Stored items
..............................
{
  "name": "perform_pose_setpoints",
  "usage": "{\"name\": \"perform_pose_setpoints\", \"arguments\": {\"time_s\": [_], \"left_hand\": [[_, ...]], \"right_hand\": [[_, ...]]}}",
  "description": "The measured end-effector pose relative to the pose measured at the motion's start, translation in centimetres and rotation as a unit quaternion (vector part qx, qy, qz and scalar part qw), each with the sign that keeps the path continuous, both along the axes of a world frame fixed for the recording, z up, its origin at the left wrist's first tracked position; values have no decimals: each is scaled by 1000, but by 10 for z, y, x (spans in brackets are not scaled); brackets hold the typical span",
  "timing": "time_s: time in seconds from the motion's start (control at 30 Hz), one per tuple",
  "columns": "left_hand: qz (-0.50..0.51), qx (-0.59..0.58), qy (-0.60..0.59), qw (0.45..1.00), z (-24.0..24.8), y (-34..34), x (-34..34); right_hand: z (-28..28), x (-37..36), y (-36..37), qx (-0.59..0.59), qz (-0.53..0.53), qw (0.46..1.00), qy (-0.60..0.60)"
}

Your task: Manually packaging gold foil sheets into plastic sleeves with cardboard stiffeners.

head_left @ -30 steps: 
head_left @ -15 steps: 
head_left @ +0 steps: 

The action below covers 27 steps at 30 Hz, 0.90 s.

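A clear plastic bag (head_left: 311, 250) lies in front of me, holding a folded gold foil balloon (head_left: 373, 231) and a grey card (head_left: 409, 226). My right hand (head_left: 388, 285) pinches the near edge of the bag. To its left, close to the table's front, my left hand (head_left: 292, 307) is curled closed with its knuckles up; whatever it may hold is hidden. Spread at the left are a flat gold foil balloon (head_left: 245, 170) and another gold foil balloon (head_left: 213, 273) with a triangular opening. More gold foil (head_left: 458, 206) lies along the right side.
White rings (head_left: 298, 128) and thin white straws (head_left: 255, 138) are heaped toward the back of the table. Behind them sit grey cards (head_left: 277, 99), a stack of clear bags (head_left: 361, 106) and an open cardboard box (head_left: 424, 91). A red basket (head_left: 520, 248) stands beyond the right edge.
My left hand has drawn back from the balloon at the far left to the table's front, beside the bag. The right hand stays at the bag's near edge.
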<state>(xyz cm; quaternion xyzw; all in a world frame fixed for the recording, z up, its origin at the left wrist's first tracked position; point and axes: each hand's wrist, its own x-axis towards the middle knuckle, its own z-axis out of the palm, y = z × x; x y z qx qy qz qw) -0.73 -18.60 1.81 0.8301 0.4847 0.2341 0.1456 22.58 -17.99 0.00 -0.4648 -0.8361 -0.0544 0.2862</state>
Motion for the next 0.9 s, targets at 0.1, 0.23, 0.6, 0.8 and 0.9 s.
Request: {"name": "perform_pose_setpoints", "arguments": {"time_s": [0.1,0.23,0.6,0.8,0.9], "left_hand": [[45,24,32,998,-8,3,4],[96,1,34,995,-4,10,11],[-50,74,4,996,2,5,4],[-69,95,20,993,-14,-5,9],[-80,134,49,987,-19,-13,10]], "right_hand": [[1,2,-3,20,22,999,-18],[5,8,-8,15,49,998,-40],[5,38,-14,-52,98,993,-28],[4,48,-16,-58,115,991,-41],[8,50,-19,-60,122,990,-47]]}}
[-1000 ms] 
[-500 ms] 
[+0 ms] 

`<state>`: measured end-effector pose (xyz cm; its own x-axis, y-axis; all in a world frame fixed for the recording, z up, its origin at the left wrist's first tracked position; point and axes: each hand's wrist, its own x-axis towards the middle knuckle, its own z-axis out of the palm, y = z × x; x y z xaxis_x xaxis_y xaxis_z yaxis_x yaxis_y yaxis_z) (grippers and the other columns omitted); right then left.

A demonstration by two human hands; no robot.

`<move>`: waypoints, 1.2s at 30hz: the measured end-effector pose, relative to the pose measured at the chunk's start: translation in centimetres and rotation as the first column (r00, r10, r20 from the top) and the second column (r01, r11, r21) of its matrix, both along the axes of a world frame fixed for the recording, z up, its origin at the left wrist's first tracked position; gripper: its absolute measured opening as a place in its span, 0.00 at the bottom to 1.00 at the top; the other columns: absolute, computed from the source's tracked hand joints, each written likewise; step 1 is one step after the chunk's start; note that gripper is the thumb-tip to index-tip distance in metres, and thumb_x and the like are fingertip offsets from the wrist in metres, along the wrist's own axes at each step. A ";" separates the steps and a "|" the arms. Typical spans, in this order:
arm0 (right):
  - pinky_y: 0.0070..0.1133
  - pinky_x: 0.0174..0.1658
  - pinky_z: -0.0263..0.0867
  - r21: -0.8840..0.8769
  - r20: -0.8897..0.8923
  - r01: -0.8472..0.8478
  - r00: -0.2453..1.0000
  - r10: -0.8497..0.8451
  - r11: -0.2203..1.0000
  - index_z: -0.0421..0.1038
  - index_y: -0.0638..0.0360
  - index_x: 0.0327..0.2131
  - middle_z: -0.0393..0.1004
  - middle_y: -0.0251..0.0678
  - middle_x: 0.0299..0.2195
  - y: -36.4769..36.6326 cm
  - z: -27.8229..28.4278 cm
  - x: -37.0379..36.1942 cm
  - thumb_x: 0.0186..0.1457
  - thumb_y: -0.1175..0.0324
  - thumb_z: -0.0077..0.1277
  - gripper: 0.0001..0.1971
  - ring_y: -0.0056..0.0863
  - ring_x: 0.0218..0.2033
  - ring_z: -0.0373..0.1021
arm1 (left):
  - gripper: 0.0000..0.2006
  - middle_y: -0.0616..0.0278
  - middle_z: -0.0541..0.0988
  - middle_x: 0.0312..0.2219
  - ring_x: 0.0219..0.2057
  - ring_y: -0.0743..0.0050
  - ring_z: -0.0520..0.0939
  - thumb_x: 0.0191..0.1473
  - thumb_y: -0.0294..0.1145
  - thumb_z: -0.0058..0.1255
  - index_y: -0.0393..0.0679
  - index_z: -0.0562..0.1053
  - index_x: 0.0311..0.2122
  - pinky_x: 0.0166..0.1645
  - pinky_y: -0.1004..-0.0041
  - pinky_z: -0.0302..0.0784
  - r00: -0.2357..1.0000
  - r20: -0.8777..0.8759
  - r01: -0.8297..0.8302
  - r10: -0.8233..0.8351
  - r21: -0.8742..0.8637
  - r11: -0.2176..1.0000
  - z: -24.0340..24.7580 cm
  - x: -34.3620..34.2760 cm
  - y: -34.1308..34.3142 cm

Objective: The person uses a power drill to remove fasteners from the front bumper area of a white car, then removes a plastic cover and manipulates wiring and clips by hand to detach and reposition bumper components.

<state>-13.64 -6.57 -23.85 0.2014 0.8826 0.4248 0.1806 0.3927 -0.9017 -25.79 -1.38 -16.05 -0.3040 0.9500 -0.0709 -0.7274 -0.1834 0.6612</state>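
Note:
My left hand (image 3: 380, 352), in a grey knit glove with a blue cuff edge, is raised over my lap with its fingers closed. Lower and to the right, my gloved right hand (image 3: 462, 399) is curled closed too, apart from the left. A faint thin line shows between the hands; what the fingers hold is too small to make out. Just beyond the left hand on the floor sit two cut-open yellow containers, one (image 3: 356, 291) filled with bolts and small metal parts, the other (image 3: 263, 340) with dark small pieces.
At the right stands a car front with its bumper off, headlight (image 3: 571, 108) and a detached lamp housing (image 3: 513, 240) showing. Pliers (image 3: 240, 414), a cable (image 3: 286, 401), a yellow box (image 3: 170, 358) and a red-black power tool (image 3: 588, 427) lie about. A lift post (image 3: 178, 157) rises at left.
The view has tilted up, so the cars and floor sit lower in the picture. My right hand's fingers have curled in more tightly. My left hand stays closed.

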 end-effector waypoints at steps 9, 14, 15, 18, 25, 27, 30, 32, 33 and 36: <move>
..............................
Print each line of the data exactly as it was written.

{
  "name": "perform_pose_setpoints",
  "usage": "{\"name\": \"perform_pose_setpoints\", \"arguments\": {\"time_s\": [_], \"left_hand\": [[_, ...]], \"right_hand\": [[_, ...]]}}",
  "description": "The measured end-effector pose relative to the pose measured at the motion's start, translation in centimetres and rotation as a unit quaternion (vector part qx, qy, qz and scalar part qw), each with the sign that keeps the path continuous, both along the axes of a world frame fixed for the recording, z up, its origin at the left wrist's first tracked position; values have no decimals: each is scaled by 1000, but by 10 for z, y, x (spans in brackets are not scaled); brackets hold the typical span",
  "timing": "time_s: time in seconds from the motion's start (control at 30 Hz), one per tuple",
  "columns": "left_hand: qz (-0.50..0.51), qx (-0.59..0.58), qy (-0.60..0.59), qw (0.45..1.00), z (-24.0..24.8), y (-34..34), x (-34..34); right_hand: z (-28..28), x (-37..36), y (-36..37), qx (-0.59..0.59), qz (-0.53..0.53), qw (0.46..1.00), qy (-0.60..0.60)"
}

Your task: Manually packaging gold foil sheets into plastic sleeves with cardboard stiffeners.

head_left @ -30 steps: 
head_left @ -15 steps: 
head_left @ +0 steps: 

The action below covers 27 steps at 30 Hz, 0.90 s.

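A clear plastic bag (head_left: 311, 250) lies in front of me, holding a folded gold foil balloon (head_left: 373, 231) and a grey card (head_left: 409, 226). My right hand (head_left: 388, 285) pinches the near edge of the bag. To its left, close to the table's front, my left hand (head_left: 292, 307) is curled closed with its knuckles up; whatever it may hold is hidden. Spread at the left are a flat gold foil balloon (head_left: 245, 170) and another gold foil balloon (head_left: 213, 273) with a triangular opening. More gold foil (head_left: 458, 206) lies along the right side.
White rings (head_left: 298, 128) and thin white straws (head_left: 255, 138) are heaped toward the back of the table. Behind them sit grey cards (head_left: 277, 99), a stack of clear bags (head_left: 361, 106) and an open cardboard box (head_left: 424, 91). A red basket (head_left: 520, 248) stands beyond the right edge.
My left hand has drawn back from the balloon at the far left to the table's front, beside the bag. The right hand stays at the bag's near edge.
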<state>(xyz cm; quaternion xyzw; all in a world frame fixed for the recording, z up, its origin at the left wrist's first tracked position; point and axes: each hand's wrist, its own x-axis towards the middle knuckle, its own z-axis out of the palm, y = z × x; x y z qx qy qz qw) -0.73 -18.60 1.81 0.8301 0.4847 0.2341 0.1456 22.58 -17.99 0.00 -0.4648 -0.8361 -0.0544 0.2862</state>
Motion for the next 0.9 s, targets at 0.1, 0.23, 0.6, 0.8 and 0.9 s.
Request: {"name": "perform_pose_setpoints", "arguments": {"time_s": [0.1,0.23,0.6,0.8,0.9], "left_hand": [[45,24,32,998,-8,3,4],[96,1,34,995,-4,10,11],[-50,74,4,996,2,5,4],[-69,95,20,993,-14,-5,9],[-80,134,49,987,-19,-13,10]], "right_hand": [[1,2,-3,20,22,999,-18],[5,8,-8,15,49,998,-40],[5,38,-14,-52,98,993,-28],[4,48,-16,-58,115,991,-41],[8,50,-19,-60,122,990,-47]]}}
[-1000 ms] 
[-500 ms] 
[+0 ms] 

`<state>`: measured end-effector pose (xyz cm; its own x-axis, y-axis; all in a world frame fixed for the recording, z up, its origin at the left wrist's first tracked position; point and axes: each hand's wrist, its own x-axis towards the middle knuckle, its own z-axis out of the palm, y = z × x; x y z xaxis_x xaxis_y xaxis_z yaxis_x yaxis_y yaxis_z) (grippers and the other columns omitted); right then left.

A demonstration by two human hands; no robot.

`<move>`: waypoints, 1.2s at 30hz: the measured end-effector pose, relative to the pose measured at the chunk's start: translation in centimetres and rotation as the first column (r00, r10, r20 from the top) and the second column (r01, r11, r21) of its matrix, both along the axes of a world frame fixed for the recording, z up, its origin at the left wrist's first tracked position; gripper: its absolute measured opening as a place in its span, 0.00 at the bottom to 1.00 at the top; the other columns: absolute, computed from the source's tracked hand joints, each written likewise; step 1 is one step after the chunk's start; note that gripper is the thumb-tip to index-tip distance in metres, and thumb_x and the like are fingertip offsets from the wrist in metres, along the wrist's own axes at each step. A ";" separates the steps and a "|" the arms. Typical spans, in this order:
arm0 (right):
  - pinky_y: 0.0070..0.1133
  - pinky_x: 0.0174..0.1658
  - pinky_z: -0.0263..0.0867
  - r21: -0.8840..0.8769
  - r20: -0.8897..0.8923
  - r01: -0.8472..0.8478
  - r00: -0.2453..1.0000
  - r10: -0.8497..0.8451
  - r11: -0.2203..1.0000
  - index_z: -0.0421..0.1038
  - index_y: -0.0638..0.0360
  - index_x: 0.0327..0.2131
  - middle_z: -0.0393..0.1004
  - middle_y: -0.0251..0.0678
  - middle_x: 0.0299..0.2195
  - y: -36.4769..36.6326 cm
  - z: -27.8229..28.4278 cm
  - x: -37.0379..36.1942 cm
  - thumb_x: 0.0186..0.1457
  - thumb_y: -0.1175..0.0324
  - thumb_z: -0.0077..0.1277
  - gripper: 0.0001..0.1971
  - ring_y: -0.0056..0.0863
  - ring_x: 0.0218..0.2033
  - ring_z: -0.0373..0.1021
arm1 (left):
  - gripper: 0.0000..0.2006
  - middle_y: -0.0616..0.0278
  - middle_z: -0.0541..0.0988
  - middle_x: 0.0312..0.2219
  - ring_x: 0.0219..0.2057
  - ring_y: -0.0743..0.0050
  - ring_z: -0.0520..0.0939
  - thumb_x: 0.0191..0.1473
  - thumb_y: -0.0294..0.1145
  - thumb_z: -0.0058..0.1255
  - index_y: -0.0393..0.0679
  - index_z: -0.0562..0.1053
  - index_x: 0.0311..0.2122
  - pinky_x: 0.0166..0.1645
  - pinky_y: -0.1004..-0.0041
  - pinky_z: -0.0302..0.0784
  - r00: -0.2357..1.0000
  - r20: -0.8777..0.8759
  - r01: -0.8297..0.8302
  - r10: -0.8233..0.8351
  - r21: -0.8742..0.8637
  - r11: -0.2176..1.0000
  - z: -24.0340..24.7580 cm
  - x: -34.3620..34.2760 cm
  - y: -34.1308..34.3142 cm

Objective: The person uses a power drill to remove fasteners from the front bumper area of a white car, then removes a plastic cover and manipulates wiring and clips by hand to detach and reposition bumper components.

<state>-13.64 -6.57 -23.85 0.2014 0.8826 0.4248 0.1806 0.3927 -0.9017 -25.79 -1.38 -16.05 -0.3040 0.9500 -0.0709 -0.7274 -0.1834 0.6612</state>
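Note:
My left hand (image 3: 380, 352), in a grey knit glove with a blue cuff edge, is raised over my lap with its fingers closed. Lower and to the right, my gloved right hand (image 3: 462, 399) is curled closed too, apart from the left. A faint thin line shows between the hands; what the fingers hold is too small to make out. Just beyond the left hand on the floor sit two cut-open yellow containers, one (image 3: 356, 291) filled with bolts and small metal parts, the other (image 3: 263, 340) with dark small pieces.
At the right stands a car front with its bumper off, headlight (image 3: 571, 108) and a detached lamp housing (image 3: 513, 240) showing. Pliers (image 3: 240, 414), a cable (image 3: 286, 401), a yellow box (image 3: 170, 358) and a red-black power tool (image 3: 588, 427) lie about. A lift post (image 3: 178, 157) rises at left.
The view has tilted up, so the cars and floor sit lower in the picture. My right hand's fingers have curled in more tightly. My left hand stays closed.
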
 end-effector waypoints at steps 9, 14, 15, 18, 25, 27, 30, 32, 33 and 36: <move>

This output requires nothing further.